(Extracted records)
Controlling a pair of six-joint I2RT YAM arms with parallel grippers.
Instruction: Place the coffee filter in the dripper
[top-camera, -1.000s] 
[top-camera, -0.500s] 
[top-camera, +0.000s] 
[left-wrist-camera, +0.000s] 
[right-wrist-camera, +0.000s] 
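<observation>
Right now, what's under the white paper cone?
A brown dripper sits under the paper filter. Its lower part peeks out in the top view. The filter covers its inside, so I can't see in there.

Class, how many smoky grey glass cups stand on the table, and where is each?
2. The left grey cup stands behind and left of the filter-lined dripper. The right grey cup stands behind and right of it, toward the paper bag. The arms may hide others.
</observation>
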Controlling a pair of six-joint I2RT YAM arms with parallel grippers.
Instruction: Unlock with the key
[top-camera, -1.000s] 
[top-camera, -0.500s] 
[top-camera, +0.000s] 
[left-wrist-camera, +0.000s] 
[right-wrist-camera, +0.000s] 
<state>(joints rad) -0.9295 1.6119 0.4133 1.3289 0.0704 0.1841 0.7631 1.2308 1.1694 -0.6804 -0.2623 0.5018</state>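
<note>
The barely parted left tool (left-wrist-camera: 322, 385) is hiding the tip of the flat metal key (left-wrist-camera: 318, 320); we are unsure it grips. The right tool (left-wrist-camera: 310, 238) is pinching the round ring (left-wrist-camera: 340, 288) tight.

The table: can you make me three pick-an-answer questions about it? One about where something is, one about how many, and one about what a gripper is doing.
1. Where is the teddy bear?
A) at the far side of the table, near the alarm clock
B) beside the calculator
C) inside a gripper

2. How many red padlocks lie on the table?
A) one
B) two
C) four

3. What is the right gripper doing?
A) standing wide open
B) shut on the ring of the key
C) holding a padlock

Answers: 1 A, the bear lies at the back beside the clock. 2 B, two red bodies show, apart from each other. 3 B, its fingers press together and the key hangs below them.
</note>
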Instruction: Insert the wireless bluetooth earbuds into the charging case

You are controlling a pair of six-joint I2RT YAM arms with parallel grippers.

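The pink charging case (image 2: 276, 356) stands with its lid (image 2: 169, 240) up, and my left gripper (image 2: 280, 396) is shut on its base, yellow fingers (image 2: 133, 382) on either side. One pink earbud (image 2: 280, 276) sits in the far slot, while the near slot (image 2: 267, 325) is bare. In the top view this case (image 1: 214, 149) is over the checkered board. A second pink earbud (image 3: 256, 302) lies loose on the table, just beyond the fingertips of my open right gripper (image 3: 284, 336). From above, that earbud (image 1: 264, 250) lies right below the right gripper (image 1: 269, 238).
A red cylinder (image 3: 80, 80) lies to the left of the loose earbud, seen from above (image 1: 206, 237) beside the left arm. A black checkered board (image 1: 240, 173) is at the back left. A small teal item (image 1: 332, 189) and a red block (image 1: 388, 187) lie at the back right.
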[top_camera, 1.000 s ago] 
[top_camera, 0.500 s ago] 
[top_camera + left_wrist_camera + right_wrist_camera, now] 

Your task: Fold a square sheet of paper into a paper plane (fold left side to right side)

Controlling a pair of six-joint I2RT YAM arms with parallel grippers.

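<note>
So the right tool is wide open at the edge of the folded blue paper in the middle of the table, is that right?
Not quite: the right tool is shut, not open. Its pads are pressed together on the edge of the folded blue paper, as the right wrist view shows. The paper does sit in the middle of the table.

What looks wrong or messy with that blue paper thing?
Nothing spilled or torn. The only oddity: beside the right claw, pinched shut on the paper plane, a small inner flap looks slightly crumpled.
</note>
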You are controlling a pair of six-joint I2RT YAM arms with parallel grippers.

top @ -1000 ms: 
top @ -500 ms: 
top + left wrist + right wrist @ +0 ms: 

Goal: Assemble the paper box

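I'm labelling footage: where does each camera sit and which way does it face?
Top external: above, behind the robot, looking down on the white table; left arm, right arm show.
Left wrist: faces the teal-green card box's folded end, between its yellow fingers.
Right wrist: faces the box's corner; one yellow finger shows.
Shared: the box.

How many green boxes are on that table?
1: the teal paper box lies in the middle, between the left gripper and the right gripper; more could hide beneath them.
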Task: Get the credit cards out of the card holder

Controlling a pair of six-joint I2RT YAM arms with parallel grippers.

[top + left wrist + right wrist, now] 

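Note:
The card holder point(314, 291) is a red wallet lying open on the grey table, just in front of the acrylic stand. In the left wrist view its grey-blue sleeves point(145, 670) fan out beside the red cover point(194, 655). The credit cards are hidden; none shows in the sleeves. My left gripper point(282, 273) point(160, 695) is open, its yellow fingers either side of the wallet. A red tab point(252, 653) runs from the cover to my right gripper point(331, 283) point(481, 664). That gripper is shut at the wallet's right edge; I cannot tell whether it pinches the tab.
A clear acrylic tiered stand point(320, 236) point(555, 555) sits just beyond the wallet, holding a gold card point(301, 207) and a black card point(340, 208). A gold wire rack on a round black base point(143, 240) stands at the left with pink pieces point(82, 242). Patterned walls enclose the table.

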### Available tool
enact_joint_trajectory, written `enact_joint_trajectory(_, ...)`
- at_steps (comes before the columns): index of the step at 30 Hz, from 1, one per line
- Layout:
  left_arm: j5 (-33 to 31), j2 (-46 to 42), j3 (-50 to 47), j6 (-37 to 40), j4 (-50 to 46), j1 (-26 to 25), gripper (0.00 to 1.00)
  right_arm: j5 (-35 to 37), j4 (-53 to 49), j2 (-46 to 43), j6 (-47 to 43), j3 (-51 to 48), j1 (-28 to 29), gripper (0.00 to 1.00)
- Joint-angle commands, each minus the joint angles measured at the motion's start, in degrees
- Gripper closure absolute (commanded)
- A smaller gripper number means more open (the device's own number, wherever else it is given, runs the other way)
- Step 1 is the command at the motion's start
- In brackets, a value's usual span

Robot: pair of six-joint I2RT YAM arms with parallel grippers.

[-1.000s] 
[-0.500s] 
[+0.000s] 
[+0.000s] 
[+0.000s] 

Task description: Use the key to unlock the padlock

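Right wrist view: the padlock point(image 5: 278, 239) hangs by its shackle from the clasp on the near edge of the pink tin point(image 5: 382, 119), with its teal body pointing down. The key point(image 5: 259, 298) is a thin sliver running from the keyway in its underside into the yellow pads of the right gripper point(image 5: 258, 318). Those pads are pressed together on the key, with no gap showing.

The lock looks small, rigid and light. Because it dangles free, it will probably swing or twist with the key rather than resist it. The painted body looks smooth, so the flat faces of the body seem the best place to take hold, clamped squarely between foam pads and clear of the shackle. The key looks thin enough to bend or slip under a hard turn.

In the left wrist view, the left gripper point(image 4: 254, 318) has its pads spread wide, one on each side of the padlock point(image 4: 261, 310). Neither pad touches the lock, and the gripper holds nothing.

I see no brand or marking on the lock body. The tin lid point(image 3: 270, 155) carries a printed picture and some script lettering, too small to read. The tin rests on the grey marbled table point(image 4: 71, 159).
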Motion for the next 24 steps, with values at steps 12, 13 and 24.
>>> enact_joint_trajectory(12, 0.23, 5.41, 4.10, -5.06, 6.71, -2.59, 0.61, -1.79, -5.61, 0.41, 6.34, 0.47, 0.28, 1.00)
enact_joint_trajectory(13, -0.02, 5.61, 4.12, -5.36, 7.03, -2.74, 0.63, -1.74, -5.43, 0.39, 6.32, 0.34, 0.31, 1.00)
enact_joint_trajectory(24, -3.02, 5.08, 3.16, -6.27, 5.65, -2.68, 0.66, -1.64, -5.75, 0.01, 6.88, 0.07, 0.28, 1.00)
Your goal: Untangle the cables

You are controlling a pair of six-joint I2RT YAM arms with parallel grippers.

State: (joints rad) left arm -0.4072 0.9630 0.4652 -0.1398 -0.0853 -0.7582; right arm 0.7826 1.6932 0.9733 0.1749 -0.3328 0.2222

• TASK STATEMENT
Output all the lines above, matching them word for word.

• FINISHED EXERCISE
Controlling a pair of six-joint I2RT YAM arms with parallel grippers.
Instruction: Place the coffee filter in the dripper
[top-camera, -1.000s] 
[top-camera, -0.500s] 
[top-camera, +0.000s] 
[left-wrist-camera, +0.000s] 
[right-wrist-camera, +0.000s] 
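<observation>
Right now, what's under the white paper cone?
A brown dripper sits under the paper filter. Its lower part peeks out in the top view. The filter covers its inside, so I can't see in there.

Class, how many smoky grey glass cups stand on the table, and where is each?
2. The left grey cup stands behind and left of the filter-lined dripper. The right grey cup stands behind and right of it, toward the paper bag. The arms may hide others.
</observation>
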Controlling a pair of six-joint I2RT YAM arms with parallel grippers.
Instruction: Unlock with the key
[top-camera, -1.000s] 
[top-camera, -0.500s] 
[top-camera, +0.000s] 
[left-wrist-camera, +0.000s] 
[right-wrist-camera, +0.000s] 
<state>(joints rad) -0.9295 1.6119 0.4133 1.3289 0.0704 0.1841 0.7631 1.2308 1.1694 -0.6804 -0.2623 0.5018</state>
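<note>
The barely parted left tool (left-wrist-camera: 322, 385) is hiding the tip of the flat metal key (left-wrist-camera: 318, 320); we are unsure it grips. The right tool (left-wrist-camera: 310, 238) is pinching the round ring (left-wrist-camera: 340, 288) tight.

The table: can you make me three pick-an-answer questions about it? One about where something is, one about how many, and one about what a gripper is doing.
1. Where is the teddy bear?
A) at the far side of the table, near the alarm clock
B) beside the calculator
C) inside a gripper

2. How many red padlocks lie on the table?
A) one
B) two
C) four

3. What is the right gripper doing?
A) standing wide open
B) shut on the ring of the key
C) holding a padlock

Answers: 1 A, the bear lies at the back beside the clock. 2 B, two red bodies show, apart from each other. 3 B, its fingers press together and the key hangs below them.
</note>
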Instruction: Insert the wireless bluetooth earbuds into the charging case

You are controlling a pair of six-joint I2RT YAM arms with parallel grippers.

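The pink charging case (image 2: 276, 356) stands with its lid (image 2: 169, 240) up, and my left gripper (image 2: 280, 396) is shut on its base, yellow fingers (image 2: 133, 382) on either side. One pink earbud (image 2: 280, 276) sits in the far slot, while the near slot (image 2: 267, 325) is bare. In the top view this case (image 1: 214, 149) is over the checkered board. A second pink earbud (image 3: 256, 302) lies loose on the table, just beyond the fingertips of my open right gripper (image 3: 284, 336). From above, that earbud (image 1: 264, 250) lies right below the right gripper (image 1: 269, 238).
A red cylinder (image 3: 80, 80) lies to the left of the loose earbud, seen from above (image 1: 206, 237) beside the left arm. A black checkered board (image 1: 240, 173) is at the back left. A small teal item (image 1: 332, 189) and a red block (image 1: 388, 187) lie at the back right.
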[top_camera, 1.000 s ago] 
[top_camera, 0.500 s ago] 
[top_camera + left_wrist_camera + right_wrist_camera, now] 

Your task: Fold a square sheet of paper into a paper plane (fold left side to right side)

Controlling a pair of six-joint I2RT YAM arms with parallel grippers.

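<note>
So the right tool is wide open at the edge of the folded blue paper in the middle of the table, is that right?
Not quite: the right tool is shut, not open. Its pads are pressed together on the edge of the folded blue paper, as the right wrist view shows. The paper does sit in the middle of the table.

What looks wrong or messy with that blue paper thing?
Nothing spilled or torn. The only oddity: beside the right claw, pinched shut on the paper plane, a small inner flap looks slightly crumpled.
</note>
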You are controlling a pair of six-joint I2RT YAM arms with parallel grippers.

top @ -1000 ms: 
top @ -500 ms: 
top + left wrist + right wrist @ +0 ms: 

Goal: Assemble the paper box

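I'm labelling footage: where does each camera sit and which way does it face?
Top external: above, behind the robot, looking down on the white table; left arm, right arm show.
Left wrist: faces the teal-green card box's folded end, between its yellow fingers.
Right wrist: faces the box's corner; one yellow finger shows.
Shared: the box.

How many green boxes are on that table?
1: the teal paper box lies in the middle, between the left gripper and the right gripper; more could hide beneath them.
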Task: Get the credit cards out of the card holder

Controlling a pair of six-joint I2RT YAM arms with parallel grippers.

[top + left wrist + right wrist, now] 

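Note:
The card holder point(314, 291) is a red wallet lying open on the grey table, just in front of the acrylic stand. In the left wrist view its grey-blue sleeves point(145, 670) fan out beside the red cover point(194, 655). The credit cards are hidden; none shows in the sleeves. My left gripper point(282, 273) point(160, 695) is open, its yellow fingers either side of the wallet. A red tab point(252, 653) runs from the cover to my right gripper point(331, 283) point(481, 664). That gripper is shut at the wallet's right edge; I cannot tell whether it pinches the tab.
A clear acrylic tiered stand point(320, 236) point(555, 555) sits just beyond the wallet, holding a gold card point(301, 207) and a black card point(340, 208). A gold wire rack on a round black base point(143, 240) stands at the left with pink pieces point(82, 242). Patterned walls enclose the table.
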
### Available tool
enact_joint_trajectory, written `enact_joint_trajectory(_, ...)`
- at_steps (comes before the columns): index of the step at 30 Hz, from 1, one per line
- Layout:
  left_arm: j5 (-33 to 31), j2 (-46 to 42), j3 (-50 to 47), j6 (-37 to 40), j4 (-50 to 46), j1 (-26 to 25), gripper (0.00 to 1.00)
  right_arm: j5 (-35 to 37), j4 (-53 to 49), j2 (-46 to 43), j6 (-47 to 43), j3 (-51 to 48), j1 (-28 to 29), gripper (0.00 to 1.00)
- Joint-angle commands, each minus the joint angles measured at the motion's start, in degrees
- Gripper closure absolute (commanded)
- A smaller gripper number means more open (the device's own number, wherever else it is given, runs the other way)
- Step 1 is the command at the motion's start
- In brackets, a value's usual span

Robot: pair of six-joint I2RT YAM arms with parallel grippers.

[-1.000s] 
[-0.500s] 
[+0.000s] 
[+0.000s] 
[+0.000s] 

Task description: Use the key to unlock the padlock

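Right wrist view: the padlock point(image 5: 278, 239) hangs by its shackle from the clasp on the near edge of the pink tin point(image 5: 382, 119), with its teal body pointing down. The key point(image 5: 259, 298) is a thin sliver running from the keyway in its underside into the yellow pads of the right gripper point(image 5: 258, 318). Those pads are pressed together on the key, with no gap showing.

The lock looks small, rigid and light. Because it dangles free, it will probably swing or twist with the key rather than resist it. The painted body looks smooth, so the flat faces of the body seem the best place to take hold, clamped squarely between foam pads and clear of the shackle. The key looks thin enough to bend or slip under a hard turn.

In the left wrist view, the left gripper point(image 4: 254, 318) has its pads spread wide, one on each side of the padlock point(image 4: 261, 310). Neither pad touches the lock, and the gripper holds nothing.

I see no brand or marking on the lock body. The tin lid point(image 3: 270, 155) carries a printed picture and some script lettering, too small to read. The tin rests on the grey marbled table point(image 4: 71, 159).
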Motion for the next 24 steps, with values at steps 12, 13 and 24.
>>> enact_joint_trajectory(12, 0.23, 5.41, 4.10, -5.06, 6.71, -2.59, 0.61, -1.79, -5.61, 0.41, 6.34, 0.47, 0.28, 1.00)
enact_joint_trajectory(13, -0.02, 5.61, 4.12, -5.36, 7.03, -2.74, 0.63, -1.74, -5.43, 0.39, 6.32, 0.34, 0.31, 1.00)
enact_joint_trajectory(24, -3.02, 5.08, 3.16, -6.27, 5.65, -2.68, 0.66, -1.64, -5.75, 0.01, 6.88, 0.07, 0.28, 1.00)
Your goal: Untangle the cables

You are controlling a pair of six-joint I2RT YAM arms with parallel grippers.

State: (joints rad) left arm -0.4072 0.9630 0.4652 -0.1398 -0.0853 -0.7582; right arm 0.7826 1.6932 0.9733 0.1749 -0.3328 0.2222

This answer has now been given in full.